What you will do :: Output the data as it stands. Each line must match exactly.

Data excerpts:

--------------------

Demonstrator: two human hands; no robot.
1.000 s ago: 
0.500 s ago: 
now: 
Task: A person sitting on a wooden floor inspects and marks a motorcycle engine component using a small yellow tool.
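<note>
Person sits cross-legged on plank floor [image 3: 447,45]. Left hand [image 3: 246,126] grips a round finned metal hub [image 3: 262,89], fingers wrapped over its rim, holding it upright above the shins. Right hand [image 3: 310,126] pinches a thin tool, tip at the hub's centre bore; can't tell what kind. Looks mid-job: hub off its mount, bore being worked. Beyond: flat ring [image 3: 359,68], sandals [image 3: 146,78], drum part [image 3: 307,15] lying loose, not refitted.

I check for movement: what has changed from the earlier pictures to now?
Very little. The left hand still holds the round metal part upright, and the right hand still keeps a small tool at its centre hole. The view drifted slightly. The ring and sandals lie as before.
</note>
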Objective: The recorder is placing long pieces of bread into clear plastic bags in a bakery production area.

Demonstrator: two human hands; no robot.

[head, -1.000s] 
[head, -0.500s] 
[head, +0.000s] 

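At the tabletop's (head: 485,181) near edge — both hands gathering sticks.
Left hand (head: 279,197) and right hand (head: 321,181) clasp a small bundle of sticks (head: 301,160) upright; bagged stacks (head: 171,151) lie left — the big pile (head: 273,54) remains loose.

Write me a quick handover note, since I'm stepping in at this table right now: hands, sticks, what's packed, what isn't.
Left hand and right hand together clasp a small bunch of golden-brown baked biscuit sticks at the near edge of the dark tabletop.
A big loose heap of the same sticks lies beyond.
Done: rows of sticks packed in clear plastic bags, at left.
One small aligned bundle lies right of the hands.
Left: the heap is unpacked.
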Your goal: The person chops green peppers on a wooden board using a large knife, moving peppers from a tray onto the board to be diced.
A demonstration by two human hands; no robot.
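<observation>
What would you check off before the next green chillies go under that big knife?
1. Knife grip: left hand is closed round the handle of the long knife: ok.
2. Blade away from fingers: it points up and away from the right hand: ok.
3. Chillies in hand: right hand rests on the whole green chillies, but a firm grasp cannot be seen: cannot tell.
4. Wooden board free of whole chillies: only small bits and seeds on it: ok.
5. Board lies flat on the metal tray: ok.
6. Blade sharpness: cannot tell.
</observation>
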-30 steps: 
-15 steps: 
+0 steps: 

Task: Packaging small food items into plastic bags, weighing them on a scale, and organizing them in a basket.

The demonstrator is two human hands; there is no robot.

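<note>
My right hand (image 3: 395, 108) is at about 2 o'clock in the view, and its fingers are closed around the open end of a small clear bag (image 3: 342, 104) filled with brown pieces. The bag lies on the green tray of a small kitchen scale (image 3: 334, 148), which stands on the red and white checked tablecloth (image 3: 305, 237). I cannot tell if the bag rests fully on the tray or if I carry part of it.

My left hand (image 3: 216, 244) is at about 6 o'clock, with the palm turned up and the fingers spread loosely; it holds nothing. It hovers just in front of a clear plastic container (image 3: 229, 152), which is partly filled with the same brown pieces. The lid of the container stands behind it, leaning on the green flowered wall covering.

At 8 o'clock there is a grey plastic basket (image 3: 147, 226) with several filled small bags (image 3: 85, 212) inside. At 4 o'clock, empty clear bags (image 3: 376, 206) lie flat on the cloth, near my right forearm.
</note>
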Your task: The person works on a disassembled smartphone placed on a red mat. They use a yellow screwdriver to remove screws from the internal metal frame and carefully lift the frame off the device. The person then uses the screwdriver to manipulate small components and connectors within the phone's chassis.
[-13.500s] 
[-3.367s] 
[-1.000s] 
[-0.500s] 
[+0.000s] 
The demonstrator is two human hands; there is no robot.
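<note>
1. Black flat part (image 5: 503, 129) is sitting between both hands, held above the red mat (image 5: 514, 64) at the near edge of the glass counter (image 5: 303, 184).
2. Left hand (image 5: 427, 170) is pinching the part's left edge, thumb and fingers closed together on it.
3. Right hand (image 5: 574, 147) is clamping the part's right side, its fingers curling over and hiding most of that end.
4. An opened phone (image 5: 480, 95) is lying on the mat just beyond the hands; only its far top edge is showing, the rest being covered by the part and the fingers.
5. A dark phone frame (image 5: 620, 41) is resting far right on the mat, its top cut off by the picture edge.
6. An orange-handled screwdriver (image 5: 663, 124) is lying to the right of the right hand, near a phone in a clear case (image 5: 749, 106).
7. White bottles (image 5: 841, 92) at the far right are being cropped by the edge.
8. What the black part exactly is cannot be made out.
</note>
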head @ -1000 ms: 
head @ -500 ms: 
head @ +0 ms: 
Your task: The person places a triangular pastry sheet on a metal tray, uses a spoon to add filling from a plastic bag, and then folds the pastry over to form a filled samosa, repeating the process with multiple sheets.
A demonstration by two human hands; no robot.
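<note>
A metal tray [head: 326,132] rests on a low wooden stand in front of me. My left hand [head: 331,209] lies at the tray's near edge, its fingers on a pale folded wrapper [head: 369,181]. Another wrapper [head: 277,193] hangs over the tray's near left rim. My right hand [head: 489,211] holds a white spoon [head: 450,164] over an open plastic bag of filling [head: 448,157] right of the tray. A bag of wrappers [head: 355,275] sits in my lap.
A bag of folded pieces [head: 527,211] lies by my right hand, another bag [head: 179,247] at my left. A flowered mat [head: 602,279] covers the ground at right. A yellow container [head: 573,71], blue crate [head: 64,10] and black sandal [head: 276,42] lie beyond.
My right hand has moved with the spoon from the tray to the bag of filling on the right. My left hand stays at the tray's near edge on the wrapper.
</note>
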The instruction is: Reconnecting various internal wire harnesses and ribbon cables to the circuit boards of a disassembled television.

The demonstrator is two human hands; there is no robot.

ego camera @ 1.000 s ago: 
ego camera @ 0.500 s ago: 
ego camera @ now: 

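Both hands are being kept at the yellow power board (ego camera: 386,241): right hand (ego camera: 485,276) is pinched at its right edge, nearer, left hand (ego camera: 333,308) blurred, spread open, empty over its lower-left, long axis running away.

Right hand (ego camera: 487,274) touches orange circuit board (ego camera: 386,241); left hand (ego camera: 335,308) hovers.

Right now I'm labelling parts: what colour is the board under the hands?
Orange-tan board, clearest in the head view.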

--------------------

Your solution ::
Demonstrator: two human hands; no robot.
1.000 s ago: 
0.500 s ago: 
now: 
Task: A person sitting on a wooden floor inspects and marks a motorcycle engine component using a small yellow tool.
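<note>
Person sits cross-legged on plank floor [image 3: 447,45]. Left hand [image 3: 246,126] grips a round finned metal hub [image 3: 262,89], fingers wrapped over its rim, holding it upright above the shins. Right hand [image 3: 310,126] pinches a thin tool, tip at the hub's centre bore; can't tell what kind. Looks mid-job: hub off its mount, bore being worked. Beyond: flat ring [image 3: 359,68], sandals [image 3: 146,78], drum part [image 3: 307,15] lying loose, not refitted.

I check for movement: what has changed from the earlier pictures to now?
Very little. The left hand still holds the round metal part upright, and the right hand still keeps a small tool at its centre hole. The view drifted slightly. The ring and sandals lie as before.
</note>
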Objective: The recorder is placing long pieces of bread into clear plastic bags in a bakery production area.

Demonstrator: two human hands; no robot.

[head, -1.000s] 
[head, -0.500s] 
[head, +0.000s] 

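At the tabletop's (head: 485,181) near edge — both hands gathering sticks.
Left hand (head: 279,197) and right hand (head: 321,181) clasp a small bundle of sticks (head: 301,160) upright; bagged stacks (head: 171,151) lie left — the big pile (head: 273,54) remains loose.

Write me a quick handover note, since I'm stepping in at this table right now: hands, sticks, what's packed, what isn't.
Left hand and right hand together clasp a small bunch of golden-brown baked biscuit sticks at the near edge of the dark tabletop.
A big loose heap of the same sticks lies beyond.
Done: rows of sticks packed in clear plastic bags, at left.
One small aligned bundle lies right of the hands.
Left: the heap is unpacked.
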Your goal: The person chops green peppers on a wooden board using a large knife, moving peppers from a tray onto the board to be diced.
A demonstration by two human hands; no robot.
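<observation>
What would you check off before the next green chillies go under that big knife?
1. Knife grip: left hand is closed round the handle of the long knife: ok.
2. Blade away from fingers: it points up and away from the right hand: ok.
3. Chillies in hand: right hand rests on the whole green chillies, but a firm grasp cannot be seen: cannot tell.
4. Wooden board free of whole chillies: only small bits and seeds on it: ok.
5. Board lies flat on the metal tray: ok.
6. Blade sharpness: cannot tell.
</observation>
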-30 steps: 
-15 steps: 
+0 steps: 

Task: Packaging small food items into plastic bags, weighing them on a scale, and organizing them in a basket.

The demonstrator is two human hands; there is no robot.

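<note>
My right hand (image 3: 395, 108) is at about 2 o'clock in the view, and its fingers are closed around the open end of a small clear bag (image 3: 342, 104) filled with brown pieces. The bag lies on the green tray of a small kitchen scale (image 3: 334, 148), which stands on the red and white checked tablecloth (image 3: 305, 237). I cannot tell if the bag rests fully on the tray or if I carry part of it.

My left hand (image 3: 216, 244) is at about 6 o'clock, with the palm turned up and the fingers spread loosely; it holds nothing. It hovers just in front of a clear plastic container (image 3: 229, 152), which is partly filled with the same brown pieces. The lid of the container stands behind it, leaning on the green flowered wall covering.

At 8 o'clock there is a grey plastic basket (image 3: 147, 226) with several filled small bags (image 3: 85, 212) inside. At 4 o'clock, empty clear bags (image 3: 376, 206) lie flat on the cloth, near my right forearm.
</note>
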Your task: The person works on a disassembled smartphone placed on a red mat. They use a yellow screwdriver to remove screws from the internal metal frame and carefully lift the frame off the device. The person then uses the screwdriver to manipulate small components and connectors within the phone's chassis.
[-13.500s] 
[-3.367s] 
[-1.000s] 
[-0.500s] 
[+0.000s] 
The demonstrator is two human hands; there is no robot.
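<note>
1. Black flat part (image 5: 503, 129) is sitting between both hands, held above the red mat (image 5: 514, 64) at the near edge of the glass counter (image 5: 303, 184).
2. Left hand (image 5: 427, 170) is pinching the part's left edge, thumb and fingers closed together on it.
3. Right hand (image 5: 574, 147) is clamping the part's right side, its fingers curling over and hiding most of that end.
4. An opened phone (image 5: 480, 95) is lying on the mat just beyond the hands; only its far top edge is showing, the rest being covered by the part and the fingers.
5. A dark phone frame (image 5: 620, 41) is resting far right on the mat, its top cut off by the picture edge.
6. An orange-handled screwdriver (image 5: 663, 124) is lying to the right of the right hand, near a phone in a clear case (image 5: 749, 106).
7. White bottles (image 5: 841, 92) at the far right are being cropped by the edge.
8. What the black part exactly is cannot be made out.
</note>
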head @ -1000 ms: 
head @ -500 ms: 
head @ +0 ms: 
Your task: The person places a triangular pastry sheet on a metal tray, uses a spoon to add filling from a plastic bag, and then folds the pastry over to form a filled samosa, repeating the process with multiple sheets.
A demonstration by two human hands; no robot.
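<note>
A metal tray [head: 326,132] rests on a low wooden stand in front of me. My left hand [head: 331,209] lies at the tray's near edge, its fingers on a pale folded wrapper [head: 369,181]. Another wrapper [head: 277,193] hangs over the tray's near left rim. My right hand [head: 489,211] holds a white spoon [head: 450,164] over an open plastic bag of filling [head: 448,157] right of the tray. A bag of wrappers [head: 355,275] sits in my lap.
A bag of folded pieces [head: 527,211] lies by my right hand, another bag [head: 179,247] at my left. A flowered mat [head: 602,279] covers the ground at right. A yellow container [head: 573,71], blue crate [head: 64,10] and black sandal [head: 276,42] lie beyond.
My right hand has moved with the spoon from the tray to the bag of filling on the right. My left hand stays at the tray's near edge on the wrapper.
</note>
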The instruction is: Reconnecting various internal wire harnesses and ribbon cables to the circuit boards of a disassembled television.

The demonstrator is two human hands; there is no robot.

ego camera @ 1.000 s ago: 
ego camera @ 0.500 s ago: 
ego camera @ now: 

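Both hands are being kept at the yellow power board (ego camera: 386,241): right hand (ego camera: 485,276) is pinched at its right edge, nearer, left hand (ego camera: 333,308) blurred, spread open, empty over its lower-left, long axis running away.

Right hand (ego camera: 487,274) touches orange circuit board (ego camera: 386,241); left hand (ego camera: 335,308) hovers.

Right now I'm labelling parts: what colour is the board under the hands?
Orange-tan board, clearest in the head view.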

The exercise is now done.